Let $ABC$ be a right triangle $(\angle ACB=90^{\circ}),$ with the sides $a=BC,\,b=AC,\,c=AB,$ as usual. We are to prove that $a^{2}+b^{2}=c^{2}.$

Let $A'$ be the reflection of $C$ in $A,$ $B'$ in $B,$ $C'$ in $O$ the circumcenter of $\Delta ABC$ (the midpoint of $AB).$ The three points $A',\,B'\,C'$ are obtained by a homothety with center $C$ and coefficient $2$ from $A,\,O,\,B$ and, therefore, are collinear.
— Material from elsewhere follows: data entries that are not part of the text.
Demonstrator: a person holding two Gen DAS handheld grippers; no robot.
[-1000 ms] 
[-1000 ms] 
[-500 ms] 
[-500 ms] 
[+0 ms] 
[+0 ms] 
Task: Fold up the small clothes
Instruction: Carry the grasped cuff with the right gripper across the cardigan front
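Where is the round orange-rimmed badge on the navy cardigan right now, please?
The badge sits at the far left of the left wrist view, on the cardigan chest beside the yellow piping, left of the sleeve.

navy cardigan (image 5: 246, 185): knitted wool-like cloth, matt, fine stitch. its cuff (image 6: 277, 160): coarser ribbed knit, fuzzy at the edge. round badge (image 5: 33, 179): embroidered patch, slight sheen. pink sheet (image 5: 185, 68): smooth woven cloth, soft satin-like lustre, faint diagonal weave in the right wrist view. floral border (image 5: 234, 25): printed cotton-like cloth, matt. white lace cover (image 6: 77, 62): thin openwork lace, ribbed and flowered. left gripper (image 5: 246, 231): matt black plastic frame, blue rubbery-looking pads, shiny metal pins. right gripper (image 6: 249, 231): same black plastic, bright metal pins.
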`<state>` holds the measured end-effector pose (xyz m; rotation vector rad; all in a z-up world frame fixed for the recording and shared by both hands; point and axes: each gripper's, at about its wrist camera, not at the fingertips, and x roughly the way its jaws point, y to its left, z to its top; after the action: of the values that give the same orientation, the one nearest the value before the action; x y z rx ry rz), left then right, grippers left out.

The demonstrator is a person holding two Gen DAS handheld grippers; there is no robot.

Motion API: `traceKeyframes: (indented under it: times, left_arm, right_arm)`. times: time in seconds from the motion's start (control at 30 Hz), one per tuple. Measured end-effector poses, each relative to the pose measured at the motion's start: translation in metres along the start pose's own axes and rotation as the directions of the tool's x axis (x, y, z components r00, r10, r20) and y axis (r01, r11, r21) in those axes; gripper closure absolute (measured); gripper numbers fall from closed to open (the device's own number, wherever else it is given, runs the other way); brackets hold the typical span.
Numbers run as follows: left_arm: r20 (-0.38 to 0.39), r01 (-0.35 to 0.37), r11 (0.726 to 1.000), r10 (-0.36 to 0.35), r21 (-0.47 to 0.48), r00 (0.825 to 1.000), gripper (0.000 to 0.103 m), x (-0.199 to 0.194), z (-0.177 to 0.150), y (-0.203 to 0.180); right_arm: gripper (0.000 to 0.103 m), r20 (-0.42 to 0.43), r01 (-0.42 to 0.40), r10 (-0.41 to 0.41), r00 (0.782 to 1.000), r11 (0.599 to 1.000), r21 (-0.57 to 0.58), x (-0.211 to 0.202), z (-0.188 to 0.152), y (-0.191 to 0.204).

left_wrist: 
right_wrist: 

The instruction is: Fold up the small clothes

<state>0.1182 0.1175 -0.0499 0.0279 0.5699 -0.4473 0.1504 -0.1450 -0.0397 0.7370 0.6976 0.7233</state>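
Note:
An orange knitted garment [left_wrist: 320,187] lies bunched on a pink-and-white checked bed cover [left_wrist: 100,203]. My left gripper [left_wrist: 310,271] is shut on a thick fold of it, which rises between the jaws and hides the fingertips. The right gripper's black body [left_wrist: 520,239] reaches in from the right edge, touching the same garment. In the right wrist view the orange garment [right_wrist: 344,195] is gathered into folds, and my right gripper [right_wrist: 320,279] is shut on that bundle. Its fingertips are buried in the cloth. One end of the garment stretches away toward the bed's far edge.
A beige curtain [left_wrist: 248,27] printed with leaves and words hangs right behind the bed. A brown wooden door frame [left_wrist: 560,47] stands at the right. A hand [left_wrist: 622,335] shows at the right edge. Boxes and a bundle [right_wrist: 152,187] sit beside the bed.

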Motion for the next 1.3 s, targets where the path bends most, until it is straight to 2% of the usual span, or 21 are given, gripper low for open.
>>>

Line $A'B'$ meets the circumcircle $(ABC)$ in $C'$ and the second time in $D.$

Note that $A'C=2b,\,B'C=2a,\,A'B'=2c,$ whereas $A'C'=B'C'=c.$ Assuming, as depicted in the diagram, that $a\gt b,$ we have by the Power of a Point theorem,

  • $A'A\cdot A'C=A'D\cdot A'C',$ i.e., $2a^{2}=(c-DC')\cdot c,$
  • $B'B\cdot B'C=B'D\cdot B'C',$ i.e., $2b^{2}=(c+DC')\cdot c.$

Adding the two gives $2a^{2}+2b^{2}=2c^{2}$ - one step away from the Pythagorean theorem.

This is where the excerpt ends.